Data for processing »
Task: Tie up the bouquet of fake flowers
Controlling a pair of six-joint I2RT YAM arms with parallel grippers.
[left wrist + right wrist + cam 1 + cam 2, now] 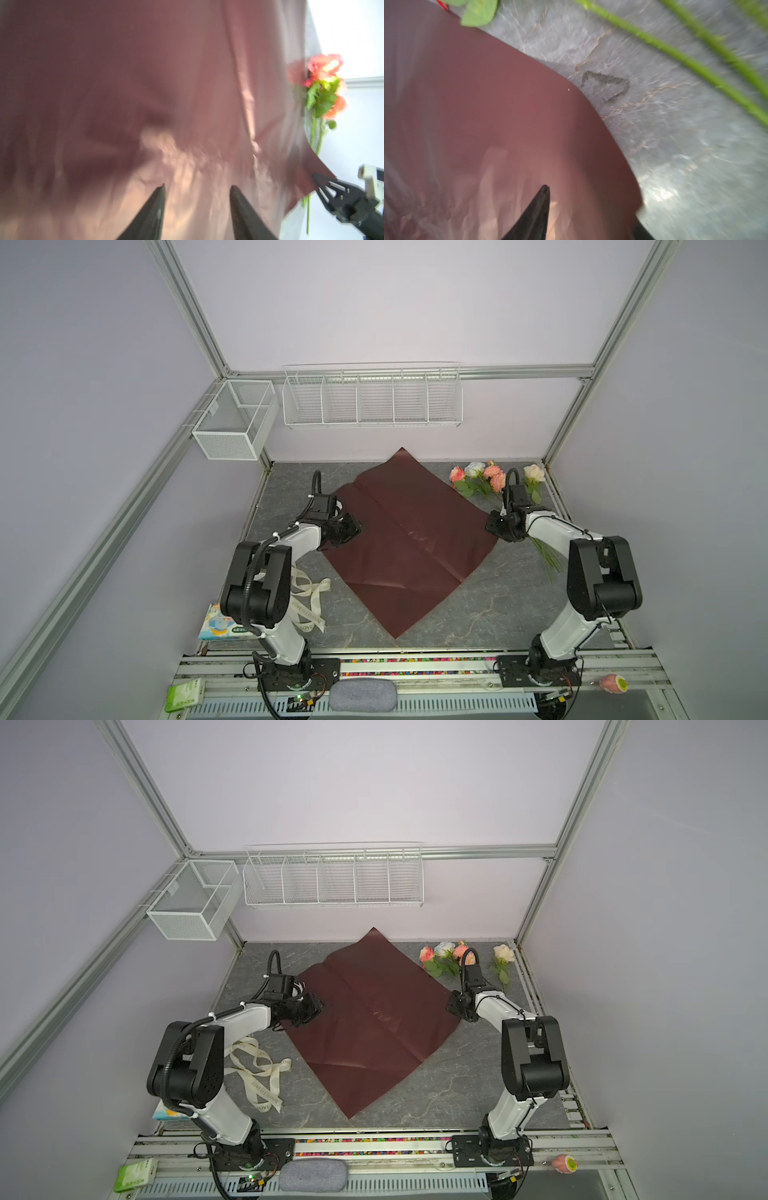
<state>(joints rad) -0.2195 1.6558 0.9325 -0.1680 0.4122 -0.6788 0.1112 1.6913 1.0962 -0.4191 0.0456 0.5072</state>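
Across the middle of the grey stone-patterned tabletop (478, 605), dark red wrapping paper (407, 539) is lying spread out as a diamond, with one corner pointing to the far wall and one to the near edge. It is apparently lying flat so that flowers can be set on it and rolled up. At its left corner the left gripper (355, 529) is hovering low over the sheet. Its wrist view is showing both fingers apart with only shiny paper beyond them, so it is open and gripping nothing. At the right corner the right gripper (493, 526) is sitting with its jaws spread too. Seen from the left wrist camera, the paper's tip is reaching just to them without being pinched. With the arms working at opposite corners, they are probably flattening or squaring the sheet. The fake roses (478, 479), peach-pink, cream and white-blue, are lying loose on the table at the far right, just beside the paper's far-right edge and not on it. Their green stems (549, 562) are running toward the near right under the right arm, and one cream rose is lying a little apart, further right. A cream ribbon (307, 601) with printed lettering is lying in loops at the near left beside the left arm, probably waiting for the tying. Nothing is gathered, wrapped or tied yet.
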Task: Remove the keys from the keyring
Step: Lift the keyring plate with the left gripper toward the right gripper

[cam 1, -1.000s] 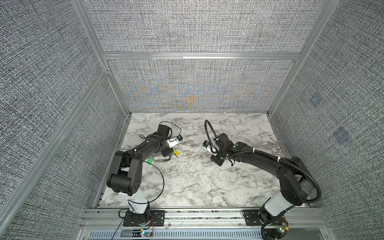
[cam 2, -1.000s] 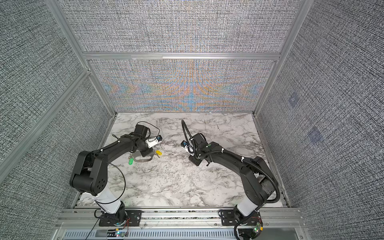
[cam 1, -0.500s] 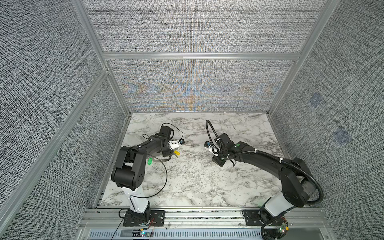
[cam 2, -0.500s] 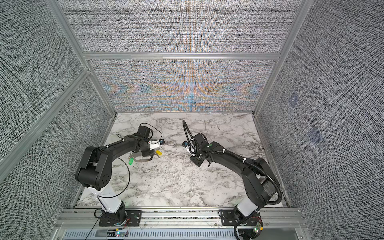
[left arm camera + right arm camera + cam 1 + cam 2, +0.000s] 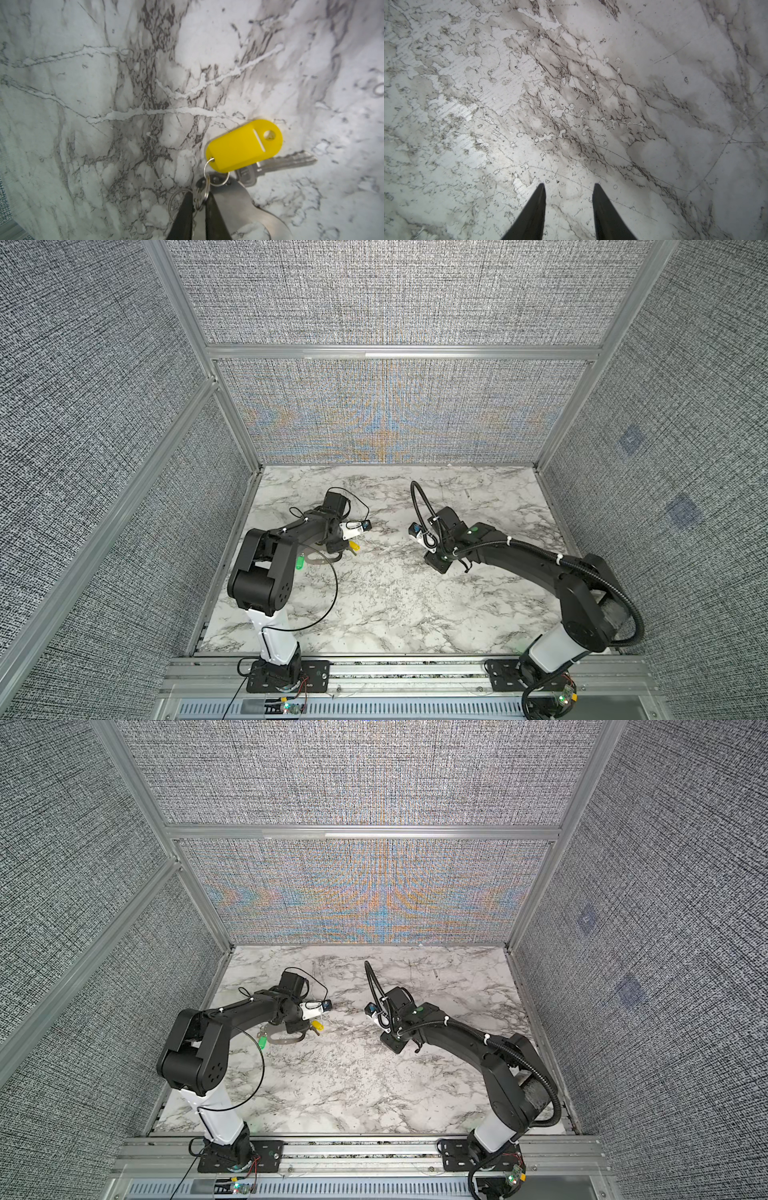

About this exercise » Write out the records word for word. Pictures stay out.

Response box »
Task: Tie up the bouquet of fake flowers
Controlling a pair of six-joint I2RT YAM arms with parallel grippers.
[left wrist + right wrist + cam 1 + cam 2, now] 
<state>(joints rad) -0.2195 1.6558 0.9325 -0.1680 0.4122 -0.6788 0.1112 1.6913 1.0962 -0.4191 0.0456 0.5072</state>
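Across the middle of the grey stone-patterned tabletop (478, 605), dark red wrapping paper (407, 539) is lying spread out as a diamond, with one corner pointing to the far wall and one to the near edge. It is apparently lying flat so that flowers can be set on it and rolled up. At its left corner the left gripper (355, 529) is hovering low over the sheet. Its wrist view is showing both fingers apart with only shiny paper beyond them, so it is open and gripping nothing. At the right corner the right gripper (493, 526) is sitting with its jaws spread too. Seen from the left wrist camera, the paper's tip is reaching just to them without being pinched. With the arms working at opposite corners, they are probably flattening or squaring the sheet. The fake roses (478, 479), peach-pink, cream and white-blue, are lying loose on the table at the far right, just beside the paper's far-right edge and not on it. Their green stems (549, 562) are running toward the near right under the right arm, and one cream rose is lying a little apart, further right. A cream ribbon (307, 601) with printed lettering is lying in loops at the near left beside the left arm, probably waiting for the tying. Nothing is gathered, wrapped or tied yet.
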Task: Remove the keys from the keyring
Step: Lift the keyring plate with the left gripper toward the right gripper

[cam 1, -1.000s] 
[cam 2, -1.000s] 
[cam 1, -0.500s] 
[cam 2, -0.500s] 
[left arm camera + right arm camera + cam 1 + cam 2, +0.000s] 

With the output given, the exercise is complete.